In full and without alteration, return the records below.
(Data supplied begins)
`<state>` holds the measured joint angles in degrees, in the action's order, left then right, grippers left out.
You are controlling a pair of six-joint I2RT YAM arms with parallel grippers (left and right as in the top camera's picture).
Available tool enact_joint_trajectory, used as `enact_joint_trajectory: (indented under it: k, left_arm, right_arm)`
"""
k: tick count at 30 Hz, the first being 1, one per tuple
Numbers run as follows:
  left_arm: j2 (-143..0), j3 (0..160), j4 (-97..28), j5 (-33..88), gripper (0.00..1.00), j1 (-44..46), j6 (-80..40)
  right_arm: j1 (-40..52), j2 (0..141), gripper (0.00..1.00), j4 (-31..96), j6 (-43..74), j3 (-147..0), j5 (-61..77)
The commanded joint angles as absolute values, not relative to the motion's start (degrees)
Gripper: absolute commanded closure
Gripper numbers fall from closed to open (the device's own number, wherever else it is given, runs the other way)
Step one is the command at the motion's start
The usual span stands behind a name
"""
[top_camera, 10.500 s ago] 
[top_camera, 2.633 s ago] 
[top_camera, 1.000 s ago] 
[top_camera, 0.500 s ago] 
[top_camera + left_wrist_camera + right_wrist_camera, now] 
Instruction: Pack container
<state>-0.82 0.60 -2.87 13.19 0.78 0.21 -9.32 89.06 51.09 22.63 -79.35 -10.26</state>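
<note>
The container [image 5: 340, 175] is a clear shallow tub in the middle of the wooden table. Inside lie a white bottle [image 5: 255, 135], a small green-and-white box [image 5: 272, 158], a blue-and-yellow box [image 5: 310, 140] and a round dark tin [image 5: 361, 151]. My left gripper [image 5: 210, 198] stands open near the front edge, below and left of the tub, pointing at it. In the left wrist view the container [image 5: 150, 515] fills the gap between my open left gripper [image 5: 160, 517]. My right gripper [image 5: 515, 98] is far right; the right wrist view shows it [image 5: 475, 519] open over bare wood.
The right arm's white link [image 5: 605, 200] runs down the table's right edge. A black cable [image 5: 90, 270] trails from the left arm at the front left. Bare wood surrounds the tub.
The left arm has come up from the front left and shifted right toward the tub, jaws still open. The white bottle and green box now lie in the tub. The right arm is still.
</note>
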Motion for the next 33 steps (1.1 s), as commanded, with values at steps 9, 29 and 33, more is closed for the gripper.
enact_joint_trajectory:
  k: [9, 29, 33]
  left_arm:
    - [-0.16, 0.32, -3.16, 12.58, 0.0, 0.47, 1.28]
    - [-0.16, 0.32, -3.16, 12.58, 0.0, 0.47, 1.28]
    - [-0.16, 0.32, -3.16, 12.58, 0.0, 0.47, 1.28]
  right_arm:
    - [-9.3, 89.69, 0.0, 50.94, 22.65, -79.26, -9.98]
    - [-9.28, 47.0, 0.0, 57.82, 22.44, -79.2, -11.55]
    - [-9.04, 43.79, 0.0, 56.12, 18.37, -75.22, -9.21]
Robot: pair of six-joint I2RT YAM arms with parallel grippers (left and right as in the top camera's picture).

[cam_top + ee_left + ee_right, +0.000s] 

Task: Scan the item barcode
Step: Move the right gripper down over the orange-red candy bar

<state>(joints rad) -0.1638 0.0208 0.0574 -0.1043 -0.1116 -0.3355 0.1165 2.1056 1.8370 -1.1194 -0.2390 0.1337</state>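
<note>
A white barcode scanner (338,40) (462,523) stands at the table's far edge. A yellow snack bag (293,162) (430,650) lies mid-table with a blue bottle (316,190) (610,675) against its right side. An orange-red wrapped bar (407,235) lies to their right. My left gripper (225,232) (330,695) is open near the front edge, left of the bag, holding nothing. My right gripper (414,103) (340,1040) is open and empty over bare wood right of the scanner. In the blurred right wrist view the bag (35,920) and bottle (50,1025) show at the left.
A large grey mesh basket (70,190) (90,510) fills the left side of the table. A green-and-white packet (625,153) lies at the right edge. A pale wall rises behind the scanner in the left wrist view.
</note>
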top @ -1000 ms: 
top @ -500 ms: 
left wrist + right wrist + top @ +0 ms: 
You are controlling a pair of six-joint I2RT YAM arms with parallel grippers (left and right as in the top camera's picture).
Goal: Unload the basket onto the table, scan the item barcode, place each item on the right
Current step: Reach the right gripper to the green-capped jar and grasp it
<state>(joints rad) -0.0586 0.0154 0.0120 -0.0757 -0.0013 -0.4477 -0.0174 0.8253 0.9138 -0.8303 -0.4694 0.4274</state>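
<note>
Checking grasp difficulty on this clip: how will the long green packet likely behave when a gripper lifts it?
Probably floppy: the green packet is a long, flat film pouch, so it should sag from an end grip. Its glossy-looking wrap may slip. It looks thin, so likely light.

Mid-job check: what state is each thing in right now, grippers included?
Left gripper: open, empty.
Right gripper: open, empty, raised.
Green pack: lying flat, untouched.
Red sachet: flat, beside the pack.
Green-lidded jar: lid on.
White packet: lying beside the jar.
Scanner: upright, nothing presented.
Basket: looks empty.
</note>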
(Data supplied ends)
• **Output of the task**:
`<state>` holds the measured joint angles in degrees, in the action's order, left then right, grippers left out.
You are controlling a pair of six-joint I2RT YAM arms with parallel grippers (left and right as in the top camera's picture).
Available tool enact_joint_trajectory, used as `enact_joint_trajectory: (indented under it: k, left_arm, right_arm)`
"""
k: tick count at 30 Hz, the first being 1, one per tuple
Numbers run as follows:
  left_arm: j2 (-143..0), j3 (0..160), j4 (-97..28), j5 (-33..88), gripper (0.00..1.00), j1 (-44..46), j6 (-80..40)
  right_arm: j1 (-40..52), j2 (0..141), gripper (0.00..1.00), j4 (-31..96), j6 (-43..74), j3 (-147..0), j5 (-61..77)
The commanded joint angles as absolute values, not relative to the motion's start (degrees)
Gripper: absolute commanded closure
Gripper numbers fall from closed to open (the device's own number, wherever else it is given, runs the other way)
Step one is the command at the motion's start
The usual span stands behind a name
"""
[top_camera, 10.500 s ago] 
[top_camera, 2.633 s ago] 
[top_camera, 1.000 s ago] 
[top_camera, 0.500 s ago] 
[top_camera + left_wrist_camera + right_wrist_camera, now] 
Instruction: Pack container
<state>-0.82 0.60 -2.87 13.19 0.78 0.21 -9.32 89.06 51.09 22.63 -79.35 -10.26</state>
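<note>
The container [image 5: 340, 175] is a clear shallow tub in the middle of the wooden table. Inside lie a white bottle [image 5: 255, 135], a small green-and-white box [image 5: 272, 158], a blue-and-yellow box [image 5: 310, 140] and a round dark tin [image 5: 361, 151]. My left gripper [image 5: 210, 198] stands open near the front edge, below and left of the tub, pointing at it. In the left wrist view the container [image 5: 150, 515] fills the gap between my open left gripper [image 5: 160, 517]. My right gripper [image 5: 515, 98] is far right; the right wrist view shows it [image 5: 475, 519] open over bare wood.
The right arm's white link [image 5: 605, 200] runs down the table's right edge. A black cable [image 5: 90, 270] trails from the left arm at the front left. Bare wood surrounds the tub.
The left arm has come up from the front left and shifted right toward the tub, jaws still open. The white bottle and green box now lie in the tub. The right arm is still.
</note>
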Motion for the next 33 steps (1.1 s), as commanded, with values at steps 9, 29 and 33, more is closed for the gripper.
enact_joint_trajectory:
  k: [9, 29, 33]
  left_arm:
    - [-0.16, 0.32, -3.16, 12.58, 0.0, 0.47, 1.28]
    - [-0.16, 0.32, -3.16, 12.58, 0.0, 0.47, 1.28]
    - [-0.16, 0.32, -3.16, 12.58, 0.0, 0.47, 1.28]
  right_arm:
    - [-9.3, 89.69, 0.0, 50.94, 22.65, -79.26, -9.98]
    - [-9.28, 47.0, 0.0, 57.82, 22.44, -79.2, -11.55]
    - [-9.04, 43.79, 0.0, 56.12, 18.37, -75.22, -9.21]
Robot: pair of six-joint I2RT YAM arms with parallel grippers (left and right as in the top camera's picture).

[cam_top + ee_left + ee_right, +0.000s] 

Task: Scan the item barcode
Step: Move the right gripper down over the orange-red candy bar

<state>(joints rad) -0.1638 0.0208 0.0574 -0.1043 -0.1116 -0.3355 0.1165 2.1056 1.8370 -1.1194 -0.2390 0.1337</state>
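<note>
A white barcode scanner (338,40) (462,523) stands at the table's far edge. A yellow snack bag (293,162) (430,650) lies mid-table with a blue bottle (316,190) (610,675) against its right side. An orange-red wrapped bar (407,235) lies to their right. My left gripper (225,232) (330,695) is open near the front edge, left of the bag, holding nothing. My right gripper (414,103) (340,1040) is open and empty over bare wood right of the scanner. In the blurred right wrist view the bag (35,920) and bottle (50,1025) show at the left.
A large grey mesh basket (70,190) (90,510) fills the left side of the table. A green-and-white packet (625,153) lies at the right edge. A pale wall rises behind the scanner in the left wrist view.
</note>
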top @ -1000 ms: 
top @ -500 ms: 
left wrist + right wrist + top @ +0 ms: 
You are controlling a pair of six-joint I2RT YAM arms with parallel grippers (left and right as in the top camera's picture).
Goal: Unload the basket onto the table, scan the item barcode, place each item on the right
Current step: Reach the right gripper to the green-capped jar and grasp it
<state>(joints rad) -0.0586 0.0154 0.0120 -0.0757 -0.0013 -0.4477 -0.0174 0.8253 0.9138 -0.8303 -0.4694 0.4274</state>
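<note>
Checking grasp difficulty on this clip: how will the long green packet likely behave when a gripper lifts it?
Probably floppy: the green packet is a long, flat film pouch, so it should sag from an end grip. Its glossy-looking wrap may slip. It looks thin, so likely light.

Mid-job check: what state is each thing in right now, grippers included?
Left gripper: open, empty.
Right gripper: open, empty, raised.
Green pack: lying flat, untouched.
Red sachet: flat, beside the pack.
Green-lidded jar: lid on.
White packet: lying beside the jar.
Scanner: upright, nothing presented.
Basket: looks empty.
</note>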

Output for the exercise is complete.